Kurucu Dekan ve Çocuk Hastalıkları Anabilim Dalı Kurucu Başkanı olarak birçok Tıp öğrencisinin ve asistanın eğitimine katkıda bulunduğunun altını çizen Prof. Dr. Kenan Kocabay açıklamasında “Bizim klinikte 50’ye yakın asistan, Çocuk Hastalıkları ihtisasını alarak uzman doktor oldu. Benim mesleğe başladığım yıllarla şimdiki devir arasında çok farklar var. Şimdiki gençler aceleci, sabırsız ve her şeye çabuk erişmek istiyor, fazla zorluklara katlanmak istemiyor, nöbet tutmak istemiyor ve bol paralı işleri tercih ediyor. Malpraktis davaları nedeniyle asistanlar TUS sınavında nöbetsiz hekimlik branşlarını tercih ediyor” ifadelerine yer verdi.

“Meslek hayatımda çok sayıda acı ve tatlı unutulmayacak anlar yaşadım”

Meslek hayatında çok sayıda hatıraları olduğunu ifade eden Kocabay, “Meslek hayatımda çok sayıda acı ve tatlı unutulmayacak hatıralarım vardır. 1999 Düzce depreminde hayatını kaybeden 5 tıp öğrencimizi ve deprem sonrası Acil Servis’te depremzedelere kaos ortamında hızlı tıbbi yardım yapmamızı hiç unutamıyorum. Anne ve babası tarafından terkedilen bebeklere, zaman zaman Çocuk Kliniği’nde rastlıyoruz. Bunların artışı sosyal yapımız için endişe verici olmaktadır” dedi.

“Eğitim bisiklete binmek gibi”

Eğitimde sürekliliğin önemini vurgulayan Kenan Kocabay, “Ben kendimi bugün mesleğe yeni başlamış gibi kabul ediyorum. Kendimi geliştirmek için sürekli okuyorum. Ben 50 yıllık bir hekim ve idareci olarak Tıp eğitimine elimden geldiği kadar katkıda bulunmaya çalıştım. Ben devletimin imkanları ile fazladan bir para ödemeden devlet okullarında ve Tıp Fakültesi’nde ücretsiz eğitim gördüm. Devletin bana kazandırdıklarını ve borcumu ben de toplumumuza ve öğrencilere eğitim vererek ödedim. Öğrencilere ders anlatırken eğitimin tıpkı ‘bisiklete binmek’ gibi olduğunu, devamlı sürmek gerektiğini, bir maraton koşucusu gibi eğitime ara vermeden sürekli çalışmaları gerektiğini ifade ediyorum. Eğitim sadece eğiticinin çabası ile olmaz. Öğrencinin de motivasyonu yeterli olmalıdır. Günümüzde internet ve teknolojik imkanlar ile bilgiye çok hızlı ulaşılabiliyor. Bu öğrencilerin eğitimi için benim öğrencilik ve asistanlık yıllarıma göre çok büyük bir kolaylık imkanı sağlıyor.

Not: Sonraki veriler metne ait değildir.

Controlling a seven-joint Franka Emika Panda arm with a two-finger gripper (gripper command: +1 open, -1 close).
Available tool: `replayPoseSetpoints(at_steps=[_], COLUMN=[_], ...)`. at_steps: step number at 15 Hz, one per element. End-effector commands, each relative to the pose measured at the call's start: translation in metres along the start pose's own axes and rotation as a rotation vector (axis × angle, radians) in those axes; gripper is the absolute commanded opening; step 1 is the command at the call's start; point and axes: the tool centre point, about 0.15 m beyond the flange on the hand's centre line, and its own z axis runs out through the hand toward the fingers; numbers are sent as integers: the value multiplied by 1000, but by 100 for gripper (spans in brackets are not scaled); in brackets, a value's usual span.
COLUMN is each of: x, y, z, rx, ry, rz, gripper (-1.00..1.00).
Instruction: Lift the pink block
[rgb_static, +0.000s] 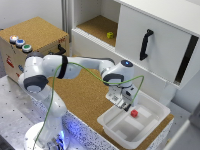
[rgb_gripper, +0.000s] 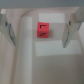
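Observation:
The pink block (rgb_static: 134, 113) is a tiny reddish-pink cube lying inside the white tray (rgb_static: 152, 125) at the exterior view's lower right. In the wrist view the pink block (rgb_gripper: 44, 30) sits on the tray floor between my two fingers (rgb_gripper: 7, 29), with clear gaps on both sides. My gripper (rgb_static: 123, 104) hangs just above the tray, close beside the block, and it is open and empty.
A white cabinet (rgb_static: 155, 45) with a black handle (rgb_static: 145, 44) stands behind the tray. A small yellow-green block (rgb_static: 110, 35) lies on its open shelf. A box with coloured buttons (rgb_static: 20, 43) stands at the exterior view's left. The tray's wall (rgb_gripper: 30, 15) runs near the block.

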Motion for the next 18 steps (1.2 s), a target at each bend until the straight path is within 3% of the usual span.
replayPoseSetpoints(at_steps=[1,7,12,18], x=[41,84,110,112], y=[32,28,25,22], z=[36,63,85,95], rx=[100,135,161,179], ry=[7,60,69,72], rz=[-62,-83,-72,-47], gripper=[100,100,100,100])
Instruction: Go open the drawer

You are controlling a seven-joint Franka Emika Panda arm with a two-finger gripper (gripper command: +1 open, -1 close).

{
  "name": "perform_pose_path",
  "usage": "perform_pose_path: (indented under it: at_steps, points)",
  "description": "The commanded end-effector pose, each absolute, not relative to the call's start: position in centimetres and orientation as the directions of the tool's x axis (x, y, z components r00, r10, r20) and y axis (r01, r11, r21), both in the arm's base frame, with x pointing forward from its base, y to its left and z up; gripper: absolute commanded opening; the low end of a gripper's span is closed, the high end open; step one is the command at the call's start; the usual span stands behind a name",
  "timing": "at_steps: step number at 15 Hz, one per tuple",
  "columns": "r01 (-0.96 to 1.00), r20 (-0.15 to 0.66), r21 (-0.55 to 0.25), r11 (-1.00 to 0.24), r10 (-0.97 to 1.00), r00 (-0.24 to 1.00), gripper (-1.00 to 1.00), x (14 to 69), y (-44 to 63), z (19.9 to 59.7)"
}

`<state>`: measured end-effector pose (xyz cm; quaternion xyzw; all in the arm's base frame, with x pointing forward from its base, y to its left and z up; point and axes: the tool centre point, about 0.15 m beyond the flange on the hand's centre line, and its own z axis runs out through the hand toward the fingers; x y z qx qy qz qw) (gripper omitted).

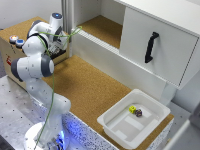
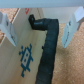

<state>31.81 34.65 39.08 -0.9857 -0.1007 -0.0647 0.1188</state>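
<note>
The drawer (image 1: 170, 55) is a large white box at the exterior view's upper right, with a flat front and one black upright bar handle (image 1: 151, 47). Its front stands slightly proud of the white cabinet around it. My gripper (image 1: 62, 46) is far from it, at the exterior view's upper left, next to a cardboard box. In the wrist view the gripper (image 2: 39, 41) is open and empty. Its two pale fingers (image 2: 10, 29) stand wide apart over a black cable chain (image 2: 49, 45). The drawer does not show in the wrist view.
A shallow white plastic tray (image 1: 116, 129) with a yellow cube (image 1: 132, 108) and a dark cube (image 1: 139, 113) sits at the lower right. A cardboard box (image 1: 9, 50) with small round items (image 1: 16, 40) on top stands at the left. A cork surface (image 1: 90, 85) lies between.
</note>
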Motion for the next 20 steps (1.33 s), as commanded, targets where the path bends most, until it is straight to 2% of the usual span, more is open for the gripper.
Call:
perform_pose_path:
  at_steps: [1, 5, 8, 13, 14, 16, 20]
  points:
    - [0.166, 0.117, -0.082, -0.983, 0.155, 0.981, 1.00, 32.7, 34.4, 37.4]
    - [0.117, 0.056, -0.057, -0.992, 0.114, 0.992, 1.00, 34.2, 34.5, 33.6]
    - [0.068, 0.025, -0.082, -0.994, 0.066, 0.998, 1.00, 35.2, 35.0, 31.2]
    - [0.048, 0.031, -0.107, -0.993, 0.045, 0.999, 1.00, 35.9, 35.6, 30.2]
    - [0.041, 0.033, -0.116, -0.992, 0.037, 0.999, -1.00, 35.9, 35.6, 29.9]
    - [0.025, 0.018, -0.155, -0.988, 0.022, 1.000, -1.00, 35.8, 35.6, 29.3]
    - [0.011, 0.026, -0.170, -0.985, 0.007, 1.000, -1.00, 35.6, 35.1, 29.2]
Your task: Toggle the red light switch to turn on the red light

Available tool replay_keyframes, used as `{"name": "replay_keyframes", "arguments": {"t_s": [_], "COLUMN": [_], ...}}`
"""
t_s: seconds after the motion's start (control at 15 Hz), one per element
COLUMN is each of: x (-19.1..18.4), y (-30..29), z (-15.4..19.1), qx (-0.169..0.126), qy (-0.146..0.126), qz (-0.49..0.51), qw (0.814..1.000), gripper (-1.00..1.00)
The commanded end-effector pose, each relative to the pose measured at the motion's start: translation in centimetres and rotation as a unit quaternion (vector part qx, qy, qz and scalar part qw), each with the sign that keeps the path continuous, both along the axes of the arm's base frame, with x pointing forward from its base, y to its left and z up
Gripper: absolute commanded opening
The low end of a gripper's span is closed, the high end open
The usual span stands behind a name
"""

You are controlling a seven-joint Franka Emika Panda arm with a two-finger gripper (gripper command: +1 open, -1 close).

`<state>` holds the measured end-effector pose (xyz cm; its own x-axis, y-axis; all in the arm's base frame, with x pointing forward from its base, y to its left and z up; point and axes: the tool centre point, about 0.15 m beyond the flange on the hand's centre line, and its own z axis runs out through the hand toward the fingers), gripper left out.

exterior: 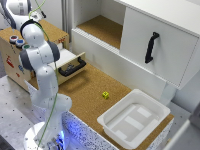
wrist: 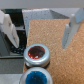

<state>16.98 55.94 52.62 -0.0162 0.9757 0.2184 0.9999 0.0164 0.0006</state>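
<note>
Gripper (wrist: 41,30): fingers (wrist: 70,31) stood apart, holding nothing, hung above the cork top of a wooden box (exterior: 56,34). Red light switch (wrist: 37,54): round, red centre, pale rim, sat just below the open fingertips and nearer one finger than the other, not touched. Blue-centred button (wrist: 38,78): next in the row, just beyond the red one, close to the box's edge. Open cork lay between the fingers and past the far finger. In the exterior view the arm (exterior: 42,75) hid the gripper; to its right lay a drawer (exterior: 71,64) pulled open, a cork counter (exterior: 92,92), a small yellow-green cube (exterior: 105,94), a white tray (exterior: 134,118) at the counter's corner.
</note>
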Motion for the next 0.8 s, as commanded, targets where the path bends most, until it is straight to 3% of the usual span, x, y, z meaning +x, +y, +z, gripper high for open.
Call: {"name": "replay_keyframes", "arguments": {"t_s": [0.0, 0.73], "x": [-0.9, -0.7], "y": [3.1, 4.7], "z": [-0.3, -2.8], "qx": [-0.087, -0.087], "qy": [0.006, 0.01], "qz": [0.012, -0.008], "qw": [0.996, 0.996], "gripper": [-1.0, -1.0]}}
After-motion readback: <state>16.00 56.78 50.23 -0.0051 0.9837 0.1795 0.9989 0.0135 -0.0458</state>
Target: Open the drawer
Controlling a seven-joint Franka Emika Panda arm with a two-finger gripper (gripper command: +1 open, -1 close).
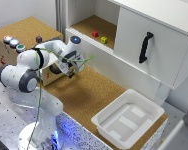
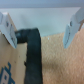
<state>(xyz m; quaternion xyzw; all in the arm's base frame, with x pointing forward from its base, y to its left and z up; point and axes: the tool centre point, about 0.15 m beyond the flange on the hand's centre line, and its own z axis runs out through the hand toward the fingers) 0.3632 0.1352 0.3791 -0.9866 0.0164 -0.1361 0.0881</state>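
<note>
The drawer front is the cork-brown face of the low box at the exterior view's left, mostly hidden behind my arm. Its black handle shows clearly in the wrist view, a curved bar on the brown face. My gripper is at the drawer front. In the wrist view the gripper is open, with the pale fingertips on either side of the handle. The handle lies close to one finger, and the jaws are not closed on it.
Coloured buttons sit on top of the box. A white cabinet with a black door handle stands at the exterior view's right, with small red and yellow objects on its open shelf. A white bin sits on the cork tabletop.
</note>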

Geçmişi bilmeden geleceği planlamak zordur. Onun için gençlerin geçmişi de bilmesi gerekiyor. Öğrencilere tıp mesleği konusunda rol model olabilecek önder öğretim üyelerine de ihtiyaç var. Kız öğrencilerin sınıfların yarısından fazlasını doldurmasını önemsiyor, tıp eğitiminde onların motivasyonlarının daha iyi olduğunu gözlemliyor ve başarılı buluyorum. Toplum nüfusumuzun yarısı kadın olduğuna göre onların ülkemizde sağlık problemlerini çözebilecek kadın hekimlerin yetişmesi geleceğimiz için mutluluk kaynağı olacaktır. Gençlerimizin vefalı olmalarını ve yapılan hizmetlerde çok sayıda kişinin katkısının olduğunu bilmeleri gerekir. Gençlerin bundan sonra benim bu işe nasıl katkım olabilir şeklinde düşünmeleri, ellerini taşın altına koymaları gerekir. Son olarak gençlere tavsiyem ‘Bütün umudum gençliktedir.’ diyen Mustafa Kemal Atatürk’ün izinde vatanımızın birlik ve bütünlüğünü en önde tutmalarını öneririm” diyerek açıklamalarını sonlandırdı.